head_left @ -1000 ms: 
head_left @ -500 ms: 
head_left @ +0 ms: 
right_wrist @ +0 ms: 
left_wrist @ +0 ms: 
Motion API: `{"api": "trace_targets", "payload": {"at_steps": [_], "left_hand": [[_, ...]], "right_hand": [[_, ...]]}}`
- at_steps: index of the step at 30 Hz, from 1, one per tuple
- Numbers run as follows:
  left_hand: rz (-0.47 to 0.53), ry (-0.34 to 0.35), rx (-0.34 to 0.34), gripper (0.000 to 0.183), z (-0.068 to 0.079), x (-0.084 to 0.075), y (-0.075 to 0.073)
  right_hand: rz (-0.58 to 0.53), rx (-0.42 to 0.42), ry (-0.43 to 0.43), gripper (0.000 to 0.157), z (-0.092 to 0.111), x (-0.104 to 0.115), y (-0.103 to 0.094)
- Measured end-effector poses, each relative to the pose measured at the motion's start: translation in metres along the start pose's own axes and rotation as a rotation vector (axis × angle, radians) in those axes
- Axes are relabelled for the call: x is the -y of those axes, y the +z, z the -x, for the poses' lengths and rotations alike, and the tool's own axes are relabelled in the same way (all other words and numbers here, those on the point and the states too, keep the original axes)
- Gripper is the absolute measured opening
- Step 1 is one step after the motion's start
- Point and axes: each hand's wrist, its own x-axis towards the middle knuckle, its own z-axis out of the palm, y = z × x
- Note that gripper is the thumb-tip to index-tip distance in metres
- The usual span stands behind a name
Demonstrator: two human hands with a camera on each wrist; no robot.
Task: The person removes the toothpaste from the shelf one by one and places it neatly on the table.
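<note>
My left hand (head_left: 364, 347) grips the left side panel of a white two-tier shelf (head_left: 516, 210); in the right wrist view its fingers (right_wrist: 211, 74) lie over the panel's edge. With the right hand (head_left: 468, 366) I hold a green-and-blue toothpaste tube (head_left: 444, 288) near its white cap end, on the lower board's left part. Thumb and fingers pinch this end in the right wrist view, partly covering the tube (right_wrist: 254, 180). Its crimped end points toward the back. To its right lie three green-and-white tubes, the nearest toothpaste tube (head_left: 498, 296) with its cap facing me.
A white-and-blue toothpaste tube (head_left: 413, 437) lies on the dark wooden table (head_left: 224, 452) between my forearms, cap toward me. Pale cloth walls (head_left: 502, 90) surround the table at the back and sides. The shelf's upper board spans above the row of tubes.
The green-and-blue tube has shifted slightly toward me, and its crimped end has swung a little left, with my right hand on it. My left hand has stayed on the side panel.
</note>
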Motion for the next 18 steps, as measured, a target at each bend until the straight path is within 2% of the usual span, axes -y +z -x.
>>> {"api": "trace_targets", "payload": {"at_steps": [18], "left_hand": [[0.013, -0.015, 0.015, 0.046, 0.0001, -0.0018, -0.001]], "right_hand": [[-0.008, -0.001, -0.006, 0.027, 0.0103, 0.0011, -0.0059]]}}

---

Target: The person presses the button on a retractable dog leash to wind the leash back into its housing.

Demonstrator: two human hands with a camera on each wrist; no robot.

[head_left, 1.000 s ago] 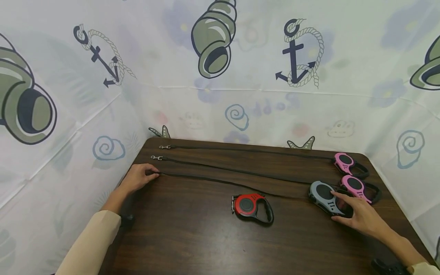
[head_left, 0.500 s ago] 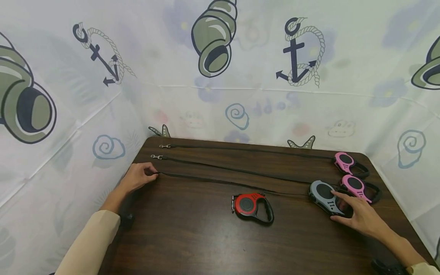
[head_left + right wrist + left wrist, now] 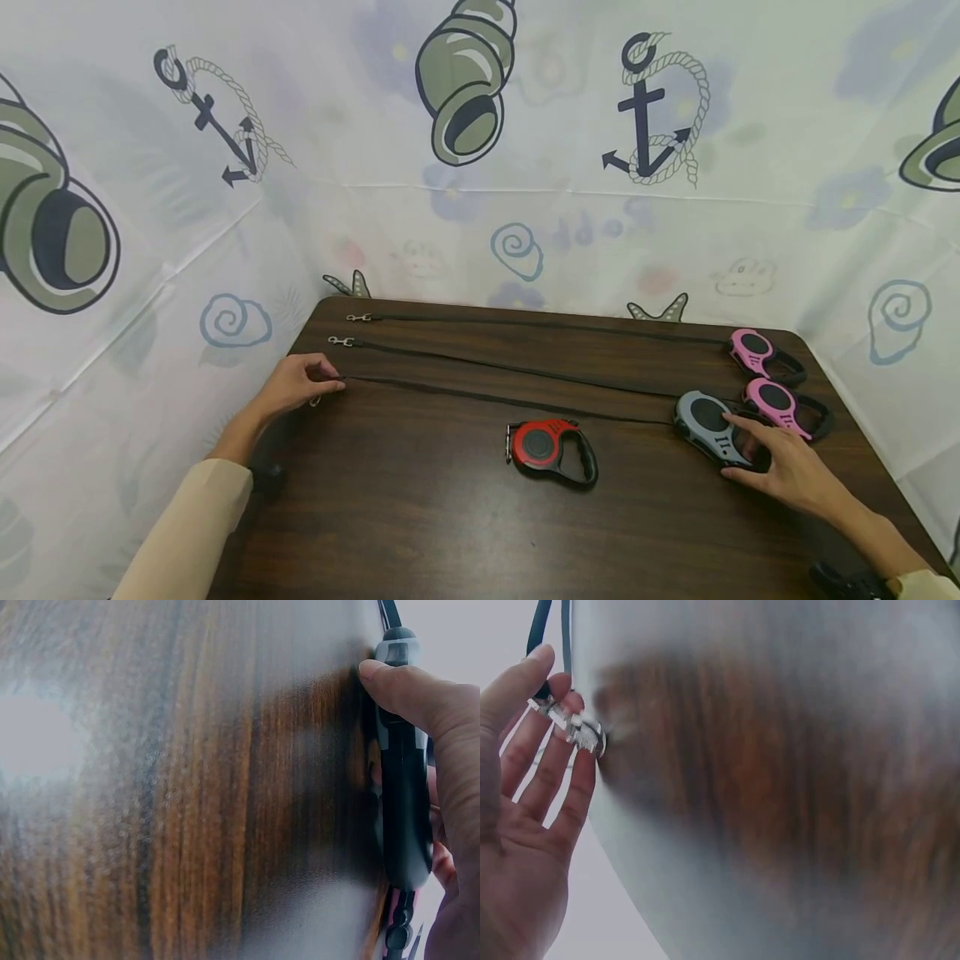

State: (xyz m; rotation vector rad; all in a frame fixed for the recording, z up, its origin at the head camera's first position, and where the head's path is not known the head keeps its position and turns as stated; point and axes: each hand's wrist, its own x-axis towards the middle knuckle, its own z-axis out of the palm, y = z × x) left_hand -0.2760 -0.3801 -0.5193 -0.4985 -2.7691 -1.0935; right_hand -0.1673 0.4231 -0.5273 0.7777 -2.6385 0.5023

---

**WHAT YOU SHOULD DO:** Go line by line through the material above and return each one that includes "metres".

**SOLUTION TO THIS EXERCISE:**
- Measured end-effector poses, each relative to the pose measured at the motion's start: translation in metres along the start pose's own axes and rotation as a rotation vector (axis × angle, radians) in those axes
- Note that gripper is the thumb-tip to index-tip distance in metres

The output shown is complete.